> [Your instructions] Within the listing below, the lines containing "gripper" are to be counted. Give the number only.

> [Entries provided]

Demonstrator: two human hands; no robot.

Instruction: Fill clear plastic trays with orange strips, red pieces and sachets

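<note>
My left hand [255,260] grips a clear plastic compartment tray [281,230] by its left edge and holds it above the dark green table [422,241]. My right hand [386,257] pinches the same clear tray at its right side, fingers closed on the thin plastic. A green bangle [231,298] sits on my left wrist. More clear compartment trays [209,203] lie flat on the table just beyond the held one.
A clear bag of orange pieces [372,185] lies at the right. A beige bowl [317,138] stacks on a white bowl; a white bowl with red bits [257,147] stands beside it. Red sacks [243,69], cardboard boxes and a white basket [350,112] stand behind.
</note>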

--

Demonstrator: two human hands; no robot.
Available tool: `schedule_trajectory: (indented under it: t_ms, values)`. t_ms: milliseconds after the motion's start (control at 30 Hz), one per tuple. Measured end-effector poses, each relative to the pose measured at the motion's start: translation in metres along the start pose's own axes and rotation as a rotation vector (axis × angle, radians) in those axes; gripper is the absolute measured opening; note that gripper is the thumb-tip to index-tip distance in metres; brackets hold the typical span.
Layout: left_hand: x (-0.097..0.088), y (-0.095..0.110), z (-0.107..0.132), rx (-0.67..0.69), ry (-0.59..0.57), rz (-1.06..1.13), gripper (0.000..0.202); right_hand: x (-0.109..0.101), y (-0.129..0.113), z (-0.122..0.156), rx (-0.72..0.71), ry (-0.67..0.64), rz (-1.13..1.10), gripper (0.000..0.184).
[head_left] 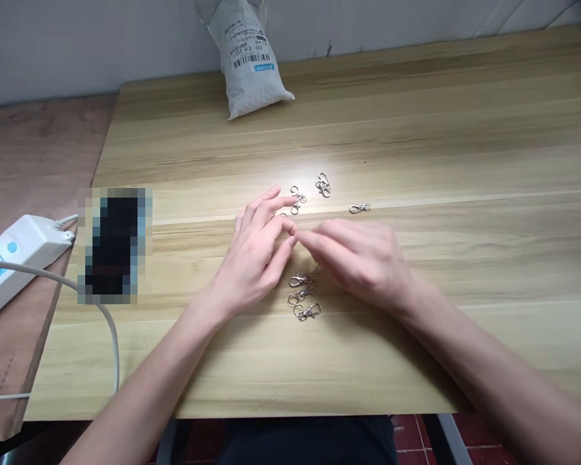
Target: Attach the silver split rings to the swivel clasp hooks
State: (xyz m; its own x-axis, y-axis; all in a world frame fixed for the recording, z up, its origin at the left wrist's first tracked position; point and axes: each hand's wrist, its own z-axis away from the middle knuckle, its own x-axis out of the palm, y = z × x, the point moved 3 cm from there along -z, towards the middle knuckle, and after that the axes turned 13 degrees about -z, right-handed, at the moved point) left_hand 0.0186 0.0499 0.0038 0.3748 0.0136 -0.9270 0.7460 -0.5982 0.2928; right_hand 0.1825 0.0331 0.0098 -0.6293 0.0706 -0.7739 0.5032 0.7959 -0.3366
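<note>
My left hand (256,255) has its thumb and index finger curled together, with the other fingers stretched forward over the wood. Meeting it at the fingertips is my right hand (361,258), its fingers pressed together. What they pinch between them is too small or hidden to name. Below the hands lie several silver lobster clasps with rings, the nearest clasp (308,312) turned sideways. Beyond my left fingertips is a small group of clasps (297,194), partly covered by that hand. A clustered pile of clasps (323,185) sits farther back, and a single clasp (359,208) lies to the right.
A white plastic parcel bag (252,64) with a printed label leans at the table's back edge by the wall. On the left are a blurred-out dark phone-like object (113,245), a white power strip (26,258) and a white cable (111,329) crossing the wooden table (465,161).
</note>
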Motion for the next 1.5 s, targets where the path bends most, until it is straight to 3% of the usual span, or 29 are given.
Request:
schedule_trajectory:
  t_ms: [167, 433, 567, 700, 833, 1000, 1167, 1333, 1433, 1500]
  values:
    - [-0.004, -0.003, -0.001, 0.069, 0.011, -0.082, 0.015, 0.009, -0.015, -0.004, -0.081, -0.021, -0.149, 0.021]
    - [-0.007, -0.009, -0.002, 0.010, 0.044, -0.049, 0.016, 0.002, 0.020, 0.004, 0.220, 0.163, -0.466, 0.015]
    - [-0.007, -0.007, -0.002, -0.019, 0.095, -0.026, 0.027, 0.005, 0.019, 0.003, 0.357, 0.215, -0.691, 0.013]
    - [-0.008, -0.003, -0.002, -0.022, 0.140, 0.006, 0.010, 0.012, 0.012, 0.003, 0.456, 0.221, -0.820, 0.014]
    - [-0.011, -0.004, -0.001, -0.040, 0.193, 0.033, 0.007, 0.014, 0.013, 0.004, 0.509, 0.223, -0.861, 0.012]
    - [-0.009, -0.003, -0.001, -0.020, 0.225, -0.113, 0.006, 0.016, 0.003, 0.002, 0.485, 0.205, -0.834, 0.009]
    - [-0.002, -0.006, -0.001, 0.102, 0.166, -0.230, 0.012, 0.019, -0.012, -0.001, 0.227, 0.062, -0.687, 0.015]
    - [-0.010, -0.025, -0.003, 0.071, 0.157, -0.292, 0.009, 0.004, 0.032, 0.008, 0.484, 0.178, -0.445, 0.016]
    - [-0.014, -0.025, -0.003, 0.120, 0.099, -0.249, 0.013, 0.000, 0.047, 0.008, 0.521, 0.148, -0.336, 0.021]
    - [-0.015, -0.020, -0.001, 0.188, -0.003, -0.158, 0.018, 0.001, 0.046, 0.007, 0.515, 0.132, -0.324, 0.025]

> [Expected output] 2